What to produce >> What lines of the material below include the string "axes"? Copy all of them.

Given data >>
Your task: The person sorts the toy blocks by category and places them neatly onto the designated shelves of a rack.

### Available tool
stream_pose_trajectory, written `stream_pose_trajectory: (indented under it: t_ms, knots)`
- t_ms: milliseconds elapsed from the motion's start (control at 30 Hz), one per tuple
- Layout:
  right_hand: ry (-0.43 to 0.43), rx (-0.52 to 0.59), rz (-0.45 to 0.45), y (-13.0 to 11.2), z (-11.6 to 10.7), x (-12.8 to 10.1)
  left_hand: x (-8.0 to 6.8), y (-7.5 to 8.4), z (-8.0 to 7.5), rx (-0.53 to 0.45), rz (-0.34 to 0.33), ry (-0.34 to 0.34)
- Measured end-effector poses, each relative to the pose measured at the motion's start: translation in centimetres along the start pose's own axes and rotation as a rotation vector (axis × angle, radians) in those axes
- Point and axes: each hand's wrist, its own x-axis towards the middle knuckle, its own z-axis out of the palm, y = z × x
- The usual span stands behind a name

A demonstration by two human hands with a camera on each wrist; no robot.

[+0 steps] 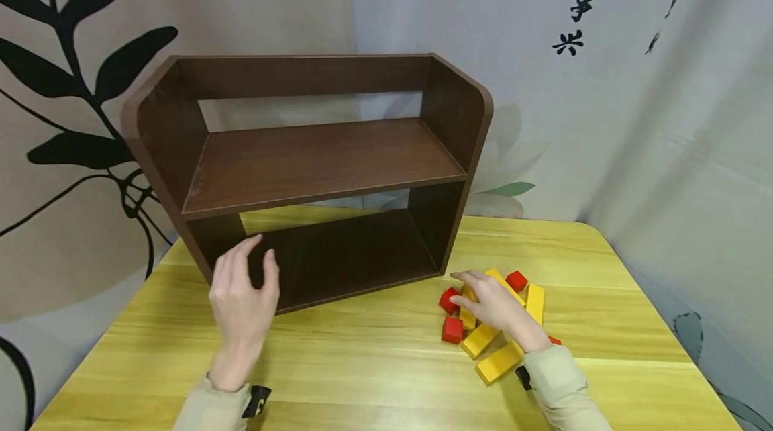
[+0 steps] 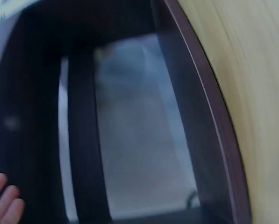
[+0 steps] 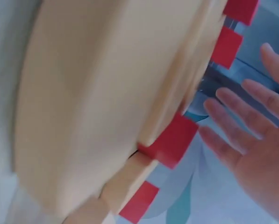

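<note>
While the left hand (image 1: pixel 241 307) hovers slack-fingered and empty before the brown shelf unit (image 1: pixel 314 169), the right hand (image 1: pixel 496 307) rests flat-fingered on the red and yellow blocks (image 1: pixel 492 364), piled at the shelf's four o'clock.

A yellow wood-grain bench (image 1: pixel 374 364) carries a dark brown two-tier shelf (image 1: pixel 314 169) and, to its right, a cluster of red and yellow blocks (image 1: pixel 492 340).

- Head view: we're getting soft, even light, sharp focus, with the shelf (image 1: pixel 314 169) bowing at the edges.
- Both wrist views: we're smeared, blurry, and dim inside the shelf.
</note>
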Motion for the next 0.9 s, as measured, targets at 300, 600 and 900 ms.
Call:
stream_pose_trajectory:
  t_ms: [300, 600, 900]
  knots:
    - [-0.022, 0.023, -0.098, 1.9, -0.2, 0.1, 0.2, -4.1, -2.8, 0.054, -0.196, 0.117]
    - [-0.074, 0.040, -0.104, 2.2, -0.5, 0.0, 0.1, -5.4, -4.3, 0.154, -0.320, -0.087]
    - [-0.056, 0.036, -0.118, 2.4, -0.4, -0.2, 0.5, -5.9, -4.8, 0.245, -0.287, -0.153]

Exercise result >>
- Measured end-effector poses, each relative to the pose measured at the motion's start: translation in centimetres along the start pose's own axes and rotation as a rotation vector (axis × angle, radians) in those axes
- Point and axes: each hand's wrist, its own x-axis towards the middle knuckle, its own z-axis out of the palm, y = z × x

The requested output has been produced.